You can accomplish this by wrapping your Worker application with some code that can choose whether it will run in verification mode, or in production. This is most easily done if you do not deploy your Workers side-by-side with other application code, which is a recommended best practice. If you do deploy your Workers as part of some other application, you will likely need to separate out a different entry point specifically for verification.
Run a replay and real Worker with the same code
The following code demonstrates how the same entry point could be used to either verify the new code using replay testing, or to actually run the Worker.
import argparse
import asyncio
from datetime import datetime, timedelta
from temporalio.client import Client
from temporalio.worker import Worker, Replayer
async def main():
parser = argparse.ArgumentParser(prog='MyTemporalWorker')
parser.add_argument('mode', choices=['verify', 'run'])
args = parser.parse_args()
temporal_url = "localhost:7233"
task_queue = "your-task-queue"
my_workflows = [YourWorkflow]
my_activities = [your_activity]
client = await Client.connect(temporal_url)
Everything up to this point is standard. You import the Workflow and Activity code, instantiate a parser with two modes, and create your Task Queue, Workflow, and Activity.
You can pass in the args.mode
from any appropriate spot in your code. If the mode is set to verify
, you conduct the replay testing by specifying the time period to test, and passing in the Workflows corresponding to that time period. Note that the Workflows are consumed as histories, using the map_histories()
function.
if args.mode == 'verify':
start_time = (datetime.now() - timedelta(hours=10)).isoformat(timespec='seconds')

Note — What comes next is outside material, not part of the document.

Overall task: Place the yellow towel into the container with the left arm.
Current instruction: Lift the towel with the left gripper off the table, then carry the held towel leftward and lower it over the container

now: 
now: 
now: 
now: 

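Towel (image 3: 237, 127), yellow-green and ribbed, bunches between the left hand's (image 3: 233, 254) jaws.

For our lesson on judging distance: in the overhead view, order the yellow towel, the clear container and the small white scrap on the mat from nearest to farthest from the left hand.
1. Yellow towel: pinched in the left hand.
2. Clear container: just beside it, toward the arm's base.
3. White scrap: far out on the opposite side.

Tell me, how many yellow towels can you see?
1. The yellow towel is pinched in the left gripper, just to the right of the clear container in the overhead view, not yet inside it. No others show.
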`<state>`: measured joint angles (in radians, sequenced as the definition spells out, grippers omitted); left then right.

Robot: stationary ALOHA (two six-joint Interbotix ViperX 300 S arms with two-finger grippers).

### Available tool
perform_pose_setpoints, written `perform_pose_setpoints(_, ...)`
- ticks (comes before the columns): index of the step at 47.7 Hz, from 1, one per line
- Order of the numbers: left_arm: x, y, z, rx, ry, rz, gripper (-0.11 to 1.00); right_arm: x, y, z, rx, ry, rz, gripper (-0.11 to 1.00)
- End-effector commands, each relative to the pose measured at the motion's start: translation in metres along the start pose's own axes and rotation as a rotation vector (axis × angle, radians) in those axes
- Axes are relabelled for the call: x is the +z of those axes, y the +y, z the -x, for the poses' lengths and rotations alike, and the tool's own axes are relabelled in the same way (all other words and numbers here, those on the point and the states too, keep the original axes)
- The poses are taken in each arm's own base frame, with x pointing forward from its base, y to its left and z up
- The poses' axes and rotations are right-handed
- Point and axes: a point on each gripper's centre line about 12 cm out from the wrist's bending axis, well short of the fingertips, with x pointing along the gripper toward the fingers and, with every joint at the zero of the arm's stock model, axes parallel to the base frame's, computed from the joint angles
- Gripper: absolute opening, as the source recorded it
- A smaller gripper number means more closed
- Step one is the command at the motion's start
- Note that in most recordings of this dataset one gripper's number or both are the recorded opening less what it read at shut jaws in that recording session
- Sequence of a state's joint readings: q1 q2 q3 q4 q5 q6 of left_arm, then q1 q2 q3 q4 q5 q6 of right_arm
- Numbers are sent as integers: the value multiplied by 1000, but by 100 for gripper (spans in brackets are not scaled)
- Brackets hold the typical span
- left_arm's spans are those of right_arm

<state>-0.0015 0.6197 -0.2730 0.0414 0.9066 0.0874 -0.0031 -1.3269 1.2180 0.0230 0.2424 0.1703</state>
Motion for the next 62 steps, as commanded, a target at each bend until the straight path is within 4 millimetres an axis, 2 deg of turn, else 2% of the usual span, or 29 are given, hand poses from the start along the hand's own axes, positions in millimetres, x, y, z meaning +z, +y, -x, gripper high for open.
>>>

workflows = client.list_workflows(
f"TaskQueue={task_queue} and StartTime > '{start_time}'",
limit = 100)
histories = workflows.map_histories()
replayer = Replayer(
workflows=my_workflows,
activities=my_activities,
)
await replayer.replay_workflows(histories)
return
If any of the Workflows fail to replay, an error will be thrown. If no errors occur, you can return successfully to indicate success here, or communicate with an endpoint you've defined to indicate success or failure of the verification. You could switch to the run
mode, and have this Worker transition to a real Worker that will start pulling from the Task Queue and processing Workflows:
else:
worker = Worker(
client,
task_queue=task_queue,
workflows=my_workflows,
activities=my_activities,
)
await worker.run()
if __name__ == "__main__":
asyncio.run(main())
Use the multi-modal Worker
The most straightforward way to use this bimodal Worker is to deploy one instance of it at the beginning of your deployment process in verify mode, see that it passes, and then proceed to deploy the rest of your new workers in run mode.